▸ **Stored data**
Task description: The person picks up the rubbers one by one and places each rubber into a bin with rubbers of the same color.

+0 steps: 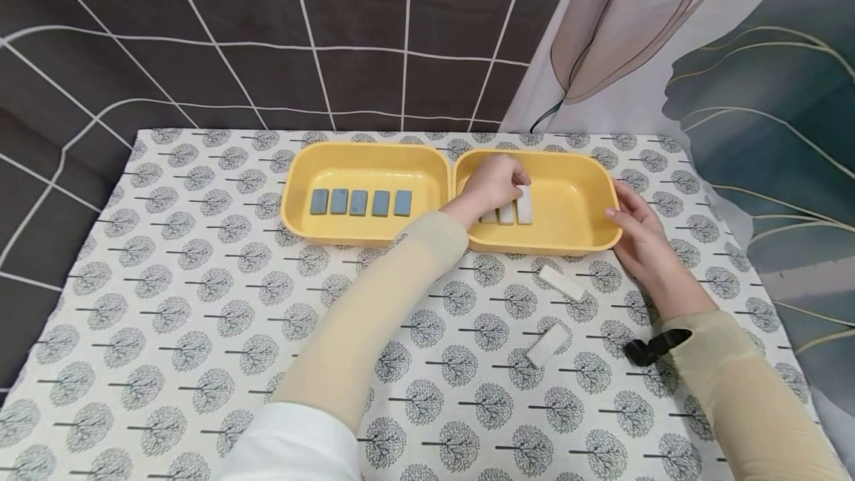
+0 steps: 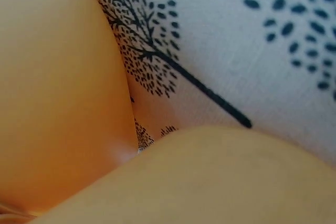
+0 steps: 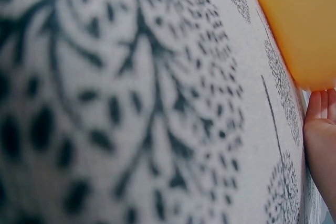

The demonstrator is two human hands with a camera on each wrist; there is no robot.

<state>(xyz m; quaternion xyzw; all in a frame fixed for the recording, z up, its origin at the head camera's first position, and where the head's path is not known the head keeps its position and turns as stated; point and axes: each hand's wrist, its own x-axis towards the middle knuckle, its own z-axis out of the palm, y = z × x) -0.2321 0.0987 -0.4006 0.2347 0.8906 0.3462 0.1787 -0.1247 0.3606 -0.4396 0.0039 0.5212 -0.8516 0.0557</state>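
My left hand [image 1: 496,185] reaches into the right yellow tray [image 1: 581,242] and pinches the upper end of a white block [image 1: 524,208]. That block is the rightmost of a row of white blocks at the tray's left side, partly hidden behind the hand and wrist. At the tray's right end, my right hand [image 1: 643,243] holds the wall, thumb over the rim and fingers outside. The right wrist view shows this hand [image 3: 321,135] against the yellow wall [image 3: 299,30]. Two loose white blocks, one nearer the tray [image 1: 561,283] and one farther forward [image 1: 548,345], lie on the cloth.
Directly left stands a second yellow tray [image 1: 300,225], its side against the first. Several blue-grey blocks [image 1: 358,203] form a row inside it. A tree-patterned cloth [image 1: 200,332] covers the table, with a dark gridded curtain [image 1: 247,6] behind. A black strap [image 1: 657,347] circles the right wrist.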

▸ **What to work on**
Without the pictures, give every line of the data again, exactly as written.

▸ **Exercise result**
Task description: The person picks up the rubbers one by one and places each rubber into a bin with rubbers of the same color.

+0 steps: 
+0 steps: 
+0 steps: 

The demonstrator is two human hands with a camera on each wrist; there is no robot.

<state>(xyz m; quaternion xyzw; all in a frame fixed for the recording, z up, its origin at the head camera's first position, and where the head's path is not known the head keeps its position and turns as stated; point and axes: each hand's wrist, its own x-axis towards the middle knuckle, its own z-axis out of the palm, y = z × x) -0.2321 0.0987 -0.4006 0.2347 0.8906 0.3462 0.1787 -0.1247 0.3606 -0.4396 0.0039 0.5212 -0.8516 0.0557</state>
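My left hand [image 1: 496,185] reaches into the right yellow tray [image 1: 581,242] and pinches the upper end of a white block [image 1: 524,208]. That block is the rightmost of a row of white blocks at the tray's left side, partly hidden behind the hand and wrist. At the tray's right end, my right hand [image 1: 643,243] holds the wall, thumb over the rim and fingers outside. The right wrist view shows this hand [image 3: 321,135] against the yellow wall [image 3: 299,30]. Two loose white blocks, one nearer the tray [image 1: 561,283] and one farther forward [image 1: 548,345], lie on the cloth.
Directly left stands a second yellow tray [image 1: 300,225], its side against the first. Several blue-grey blocks [image 1: 358,203] form a row inside it. A tree-patterned cloth [image 1: 200,332] covers the table, with a dark gridded curtain [image 1: 247,6] behind. A black strap [image 1: 657,347] circles the right wrist.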

The exercise is done, and nothing more is needed.